== Work to complete ==
Where the string "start" occurs in a line of the entries below, copy that line.

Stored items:
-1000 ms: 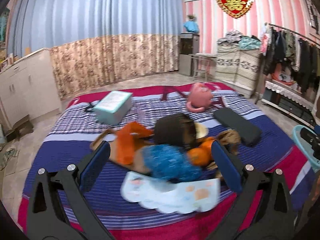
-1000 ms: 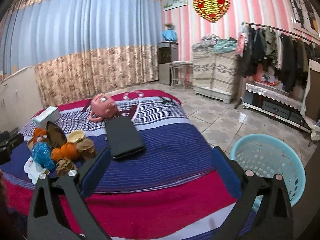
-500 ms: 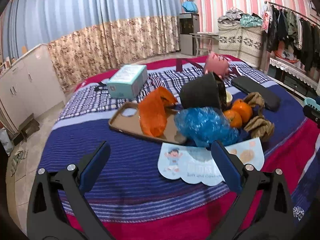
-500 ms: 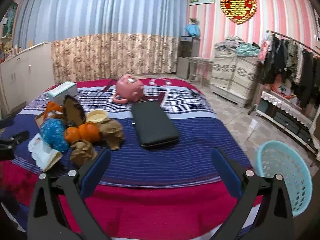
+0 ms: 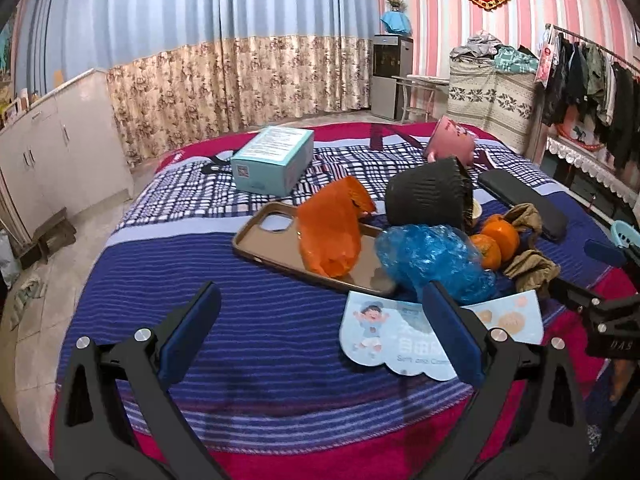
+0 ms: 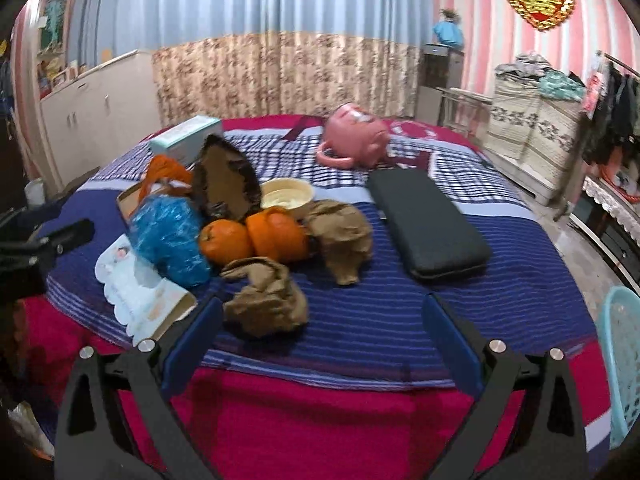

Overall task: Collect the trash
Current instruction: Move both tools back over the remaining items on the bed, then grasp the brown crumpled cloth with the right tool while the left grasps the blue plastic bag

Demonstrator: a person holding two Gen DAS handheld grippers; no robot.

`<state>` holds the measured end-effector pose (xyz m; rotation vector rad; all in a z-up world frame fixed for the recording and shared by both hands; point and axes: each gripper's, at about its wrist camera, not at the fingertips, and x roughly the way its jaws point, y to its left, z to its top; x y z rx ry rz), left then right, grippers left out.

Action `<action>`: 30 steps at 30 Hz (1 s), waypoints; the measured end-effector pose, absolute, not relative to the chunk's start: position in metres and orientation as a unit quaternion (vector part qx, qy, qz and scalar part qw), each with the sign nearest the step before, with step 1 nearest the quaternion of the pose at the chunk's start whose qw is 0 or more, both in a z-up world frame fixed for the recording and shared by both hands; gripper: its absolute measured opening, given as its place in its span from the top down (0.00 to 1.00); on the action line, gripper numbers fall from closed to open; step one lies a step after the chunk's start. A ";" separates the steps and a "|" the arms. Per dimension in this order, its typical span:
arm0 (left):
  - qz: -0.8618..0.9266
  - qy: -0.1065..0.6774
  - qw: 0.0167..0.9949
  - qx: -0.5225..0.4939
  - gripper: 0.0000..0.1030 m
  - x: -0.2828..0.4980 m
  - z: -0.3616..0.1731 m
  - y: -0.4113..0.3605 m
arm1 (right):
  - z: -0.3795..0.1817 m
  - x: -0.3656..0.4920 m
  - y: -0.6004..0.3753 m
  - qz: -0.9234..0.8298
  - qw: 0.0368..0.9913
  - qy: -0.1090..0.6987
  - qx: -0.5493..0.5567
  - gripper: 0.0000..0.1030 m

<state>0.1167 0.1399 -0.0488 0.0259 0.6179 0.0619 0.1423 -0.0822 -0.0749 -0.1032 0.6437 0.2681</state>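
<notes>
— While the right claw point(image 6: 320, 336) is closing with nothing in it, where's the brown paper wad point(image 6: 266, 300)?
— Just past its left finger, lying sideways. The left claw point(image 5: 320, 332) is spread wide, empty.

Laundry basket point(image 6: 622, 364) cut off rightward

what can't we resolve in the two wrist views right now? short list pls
- Light blue basket: cut off by the right edge in the right wrist view; its inside is not visible.
- Printed card: partly covered by the left gripper's finger in the left wrist view; its text is only partly readable.
- Cream bowl: almost wholly hidden behind the black pot in the left wrist view.
- Teal box: label too small to read in the right wrist view.
</notes>
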 end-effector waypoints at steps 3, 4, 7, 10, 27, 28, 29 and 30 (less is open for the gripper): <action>0.031 0.308 0.950 0.037 0.05 0.119 -0.049 0.136 | -0.083 0.151 -0.071 0.166 0.924 0.340 -0.053 0.46; 0.030 0.307 0.950 0.044 0.05 0.121 -0.050 0.135 | -0.086 0.154 -0.070 0.180 0.918 0.349 -0.050 0.51; 0.022 0.303 0.951 0.052 0.05 0.122 -0.048 0.126 | -0.084 0.154 -0.067 0.197 0.917 0.343 -0.047 0.55; 0.004 0.304 0.952 0.049 0.05 0.123 -0.047 0.117 | -0.075 0.148 -0.077 0.188 0.925 0.326 -0.046 0.55; -0.056 0.372 0.926 0.029 0.61 0.175 -0.070 0.068 | -0.054 0.144 -0.170 0.092 0.947 0.307 -0.004 0.62; -0.055 0.369 0.927 0.032 0.65 0.174 -0.067 0.068 | -0.054 0.143 -0.172 0.090 0.948 0.306 -0.006 0.63; -0.051 0.363 0.930 0.037 0.70 0.171 -0.063 0.068 | -0.054 0.143 -0.173 0.089 0.948 0.304 -0.006 0.64; -0.048 0.358 0.932 0.038 0.72 0.169 -0.059 0.068 | -0.053 0.142 -0.175 0.090 0.949 0.303 -0.005 0.69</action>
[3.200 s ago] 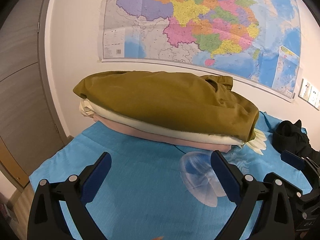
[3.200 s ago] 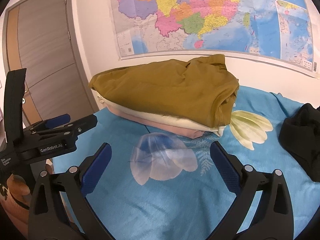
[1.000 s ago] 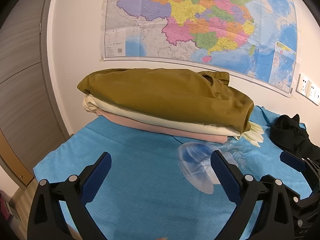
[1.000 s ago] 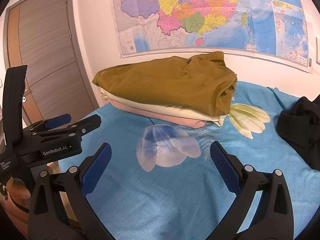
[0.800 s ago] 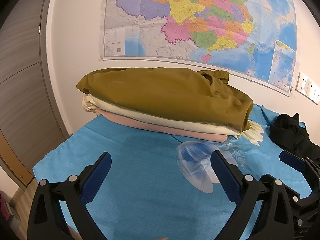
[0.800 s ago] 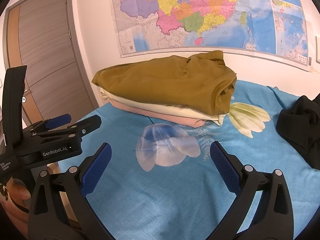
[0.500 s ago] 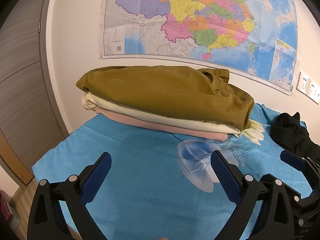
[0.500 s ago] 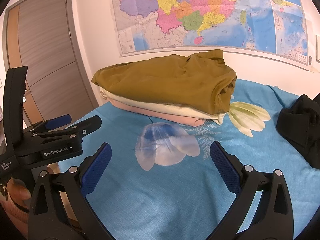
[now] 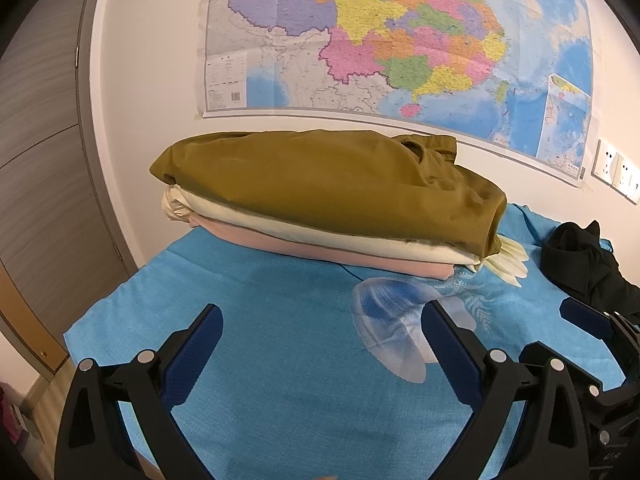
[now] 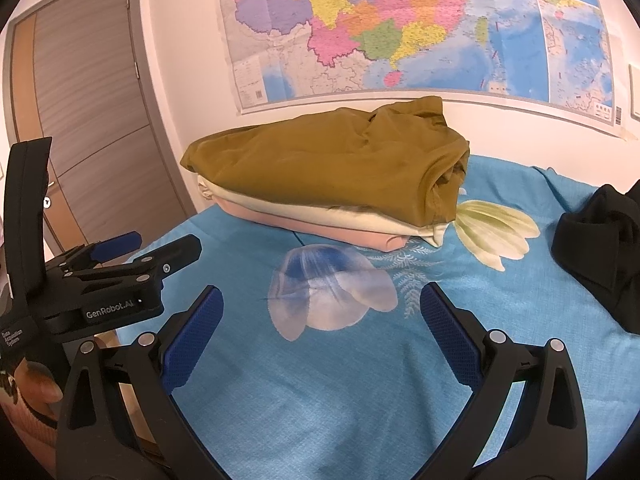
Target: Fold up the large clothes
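Observation:
A stack of folded clothes rests at the back of the blue bedspread [image 9: 280, 360] against the wall: an olive garment [image 9: 328, 184] [image 10: 328, 160] on top, a cream one [image 9: 320, 234] under it and a pink one [image 9: 320, 250] at the bottom. A crumpled black garment [image 9: 580, 260] [image 10: 600, 248] lies unfolded to the right. My left gripper [image 9: 322, 322] hovers open over the bedspread in front of the stack, holding nothing. My right gripper [image 10: 320, 304] is open too, empty, just right of the left gripper, whose body [image 10: 100, 280] shows at the left of the right wrist view.
A large coloured map [image 9: 400, 40] hangs on the white wall behind the bed. A grey-brown door [image 10: 92, 120] stands at the left. Wall sockets [image 9: 616, 170] sit at the right. The bedspread's left edge [image 9: 100, 312] drops off toward the wooden floor.
Both grippers have drifted slightly, so the stack sits a little differently in view; both stay open and empty. The clothes have not moved.

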The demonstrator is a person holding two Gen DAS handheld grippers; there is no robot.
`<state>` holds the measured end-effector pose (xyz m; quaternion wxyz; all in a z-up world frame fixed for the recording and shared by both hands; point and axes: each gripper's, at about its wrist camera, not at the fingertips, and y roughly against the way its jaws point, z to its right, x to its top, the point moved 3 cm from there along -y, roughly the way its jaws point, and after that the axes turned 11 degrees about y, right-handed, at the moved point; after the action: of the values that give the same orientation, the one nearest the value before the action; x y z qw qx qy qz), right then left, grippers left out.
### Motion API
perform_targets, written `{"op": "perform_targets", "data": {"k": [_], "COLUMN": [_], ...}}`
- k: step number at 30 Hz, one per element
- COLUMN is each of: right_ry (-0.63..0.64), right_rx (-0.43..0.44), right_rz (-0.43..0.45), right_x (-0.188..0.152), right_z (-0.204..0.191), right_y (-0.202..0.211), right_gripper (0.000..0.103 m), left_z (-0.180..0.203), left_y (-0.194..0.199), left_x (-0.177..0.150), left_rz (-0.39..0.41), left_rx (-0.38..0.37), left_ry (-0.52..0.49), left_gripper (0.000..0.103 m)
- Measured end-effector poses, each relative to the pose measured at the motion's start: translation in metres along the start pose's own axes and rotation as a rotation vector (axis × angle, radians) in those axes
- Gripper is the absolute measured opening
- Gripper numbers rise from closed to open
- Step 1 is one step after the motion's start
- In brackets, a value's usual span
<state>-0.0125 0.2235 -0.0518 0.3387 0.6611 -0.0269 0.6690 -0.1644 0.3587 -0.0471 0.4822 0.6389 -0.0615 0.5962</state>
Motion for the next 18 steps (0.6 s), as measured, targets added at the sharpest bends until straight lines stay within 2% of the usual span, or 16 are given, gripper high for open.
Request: {"op": "perform_targets", "data": {"k": [12,18], "right_ry": [-0.001,-0.002], "right_rx": [0.002,-0.007], "right_rz": [0.004,0.005], "right_x": [0.0003,-0.0007], "right_z": [0.0004,0.0005], "right_y": [-0.0001,0.0001], "right_gripper": [0.097,0.097], "left_z": [0.0003,0.0016], "left_y": [-0.0008,0.0019], "left_x": [-0.0011,-0.0005], "left_rz": [-0.004,0.039], "left_rx": [-0.001,0.007], "left_ry": [0.005,-0.008], "left_gripper": [0.096,0.096]}}
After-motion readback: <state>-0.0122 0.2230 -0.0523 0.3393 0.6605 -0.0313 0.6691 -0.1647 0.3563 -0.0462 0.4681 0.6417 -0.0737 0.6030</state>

== Answer to this exercise ==
Action `<action>`: 30 steps at 30 Hz (1 s), waypoints; the measured end-effector pose, absolute, not relative to the chunk's start: position in metres and orientation as a unit quaternion (vector part qx, qy, qz and scalar part qw), each with the sign nearest the step before, with step 1 nearest the quaternion of the pose at the chunk's start whose qw is 0 or more, both in a z-up world frame fixed for the recording and shared by both hands; gripper: its absolute measured opening, given as its place in its span from the top down (0.00 to 1.00); on the action line, gripper numbers fall from closed to open; step one lies a step after the chunk's start. A ";" separates the steps and a "|" the arms. Per dimension in this order, its typical span:
- Measured end-effector poses, each relative to the pose measured at the motion's start: translation in metres along the start pose's own axes and rotation as a rotation vector (axis × angle, radians) in those axes
- Step 1 is one step after the motion's start

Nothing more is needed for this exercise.